# Ford 5000 fuel problems



## tnfarming (Sep 27, 2018)

I’ve got a Ford 5000 with the minimec pump and dual fuel filters. Tractor recently started surging and will die. Upon further investigation, I have found that after the engine dies, the second fuel filter (one closest to the injection pump) will not have fuel in it while the first filter will. I can open the bleed screw and work the hand pump and bleeds off just fine, starts up and runs perfect for about a minute then starts to surge and die again. Went through this procedure 3 times and had the same problems. Any ideas?


----------



## thepumpguysc (Jan 25, 2015)

You put the big oring ON the filter instead of UP IN the filter housing.
The oring goes UP IN the housing.. NOT "ON" the filter..
OR your fuel tank cap is clogged.. try removing it..


----------



## RC Wells (Dec 26, 2008)

The fuel feed line fitting at the bottom of the fuel tank has a fine screen above it in the tank. Drain the tank, pull that fitting and check that screen if the above does not correct your problem.


----------



## tnfarming (Sep 27, 2018)

When replacing the filters, I put the big oring in the housing, not on the filter. And fuel is flowing fine from the tank. I recently had to replace the lift pump due to the diaphragm busting and letting the injector pump flood with diesel.
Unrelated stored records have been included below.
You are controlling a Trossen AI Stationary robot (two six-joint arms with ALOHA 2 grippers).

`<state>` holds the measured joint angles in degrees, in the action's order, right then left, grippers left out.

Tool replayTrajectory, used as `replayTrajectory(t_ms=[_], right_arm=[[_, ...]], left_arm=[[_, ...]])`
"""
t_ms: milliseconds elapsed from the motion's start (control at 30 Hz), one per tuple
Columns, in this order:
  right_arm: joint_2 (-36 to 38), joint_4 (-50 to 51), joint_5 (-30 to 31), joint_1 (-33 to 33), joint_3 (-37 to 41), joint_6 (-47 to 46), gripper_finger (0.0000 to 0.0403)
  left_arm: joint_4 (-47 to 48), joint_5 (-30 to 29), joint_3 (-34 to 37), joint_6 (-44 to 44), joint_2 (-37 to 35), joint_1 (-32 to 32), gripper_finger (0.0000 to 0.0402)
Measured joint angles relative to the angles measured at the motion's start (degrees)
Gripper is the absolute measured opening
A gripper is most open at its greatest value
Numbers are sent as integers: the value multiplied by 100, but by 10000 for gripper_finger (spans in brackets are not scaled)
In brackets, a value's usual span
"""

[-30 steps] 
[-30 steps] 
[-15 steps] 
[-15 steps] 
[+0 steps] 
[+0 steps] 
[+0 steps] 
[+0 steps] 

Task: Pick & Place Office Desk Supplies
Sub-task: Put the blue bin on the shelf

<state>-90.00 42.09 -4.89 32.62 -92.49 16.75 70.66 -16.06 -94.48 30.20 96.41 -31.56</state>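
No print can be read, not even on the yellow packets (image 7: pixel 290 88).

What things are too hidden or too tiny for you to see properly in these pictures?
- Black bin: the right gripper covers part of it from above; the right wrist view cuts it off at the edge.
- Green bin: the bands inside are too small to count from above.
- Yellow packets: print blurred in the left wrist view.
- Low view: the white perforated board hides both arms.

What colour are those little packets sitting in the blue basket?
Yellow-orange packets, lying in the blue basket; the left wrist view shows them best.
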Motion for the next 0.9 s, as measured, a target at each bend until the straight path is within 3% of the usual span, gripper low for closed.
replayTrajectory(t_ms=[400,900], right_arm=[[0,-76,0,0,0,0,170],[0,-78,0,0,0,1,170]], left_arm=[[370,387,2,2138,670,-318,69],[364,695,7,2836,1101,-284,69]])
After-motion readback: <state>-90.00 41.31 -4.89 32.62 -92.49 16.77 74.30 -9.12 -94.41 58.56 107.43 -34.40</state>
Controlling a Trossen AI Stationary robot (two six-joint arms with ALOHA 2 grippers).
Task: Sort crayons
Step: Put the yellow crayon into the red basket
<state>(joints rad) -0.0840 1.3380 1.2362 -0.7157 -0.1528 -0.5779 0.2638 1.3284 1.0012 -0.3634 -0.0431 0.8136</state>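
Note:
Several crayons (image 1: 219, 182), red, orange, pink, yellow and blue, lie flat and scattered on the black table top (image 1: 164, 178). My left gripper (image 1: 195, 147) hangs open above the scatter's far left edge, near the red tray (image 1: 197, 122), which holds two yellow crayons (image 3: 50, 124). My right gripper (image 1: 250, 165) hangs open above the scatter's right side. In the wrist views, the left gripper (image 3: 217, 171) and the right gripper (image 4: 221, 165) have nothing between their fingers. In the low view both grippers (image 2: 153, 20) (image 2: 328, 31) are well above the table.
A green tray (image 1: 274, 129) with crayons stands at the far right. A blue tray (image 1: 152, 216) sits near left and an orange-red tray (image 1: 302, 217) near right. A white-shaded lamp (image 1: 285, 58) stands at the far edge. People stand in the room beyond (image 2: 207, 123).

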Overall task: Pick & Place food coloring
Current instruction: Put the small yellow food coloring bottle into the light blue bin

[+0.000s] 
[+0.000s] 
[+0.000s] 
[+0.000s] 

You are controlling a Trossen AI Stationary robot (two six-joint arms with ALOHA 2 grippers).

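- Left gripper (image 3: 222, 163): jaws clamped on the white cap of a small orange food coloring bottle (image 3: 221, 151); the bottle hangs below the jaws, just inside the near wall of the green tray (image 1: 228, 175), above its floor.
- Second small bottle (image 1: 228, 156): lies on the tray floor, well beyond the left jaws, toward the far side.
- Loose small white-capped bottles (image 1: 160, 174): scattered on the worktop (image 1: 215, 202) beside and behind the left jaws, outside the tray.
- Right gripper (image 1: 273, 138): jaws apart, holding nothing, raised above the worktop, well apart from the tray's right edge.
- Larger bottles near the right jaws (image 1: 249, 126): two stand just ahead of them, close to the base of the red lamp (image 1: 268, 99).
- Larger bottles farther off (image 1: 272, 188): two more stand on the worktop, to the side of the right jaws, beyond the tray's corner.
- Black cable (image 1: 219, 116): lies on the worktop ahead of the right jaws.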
I’m wondering if the generic lift pump I put on isn’t pushing enough fuel


----------



## thepumpguysc (Jan 25, 2015)

Anything is possible.. until u put a gauge on it we wont know.. but I doubt it.
You did get an FP314, yes?? The OEM {CAV} is only 40.-45.00 from a fuel shop..
How does the "flow go"??
from the tank, thru the filters, then directly to the lift pump & from the lift pump, directly to the inj. pump inlet?? 
If that's how it goes & the last filter is empty{closest to pump} then the pump is doing its job.. sucking fuel from the filter & pushing it to the inj. pump..
There seems to be a blockage or vaccum between the filters & the fuel tank??
Did you remove the tank CAP.. or pull the screen in the bottom of the tank yet?


----------



## sam$0$ (Aug 28, 2019)

Test


----------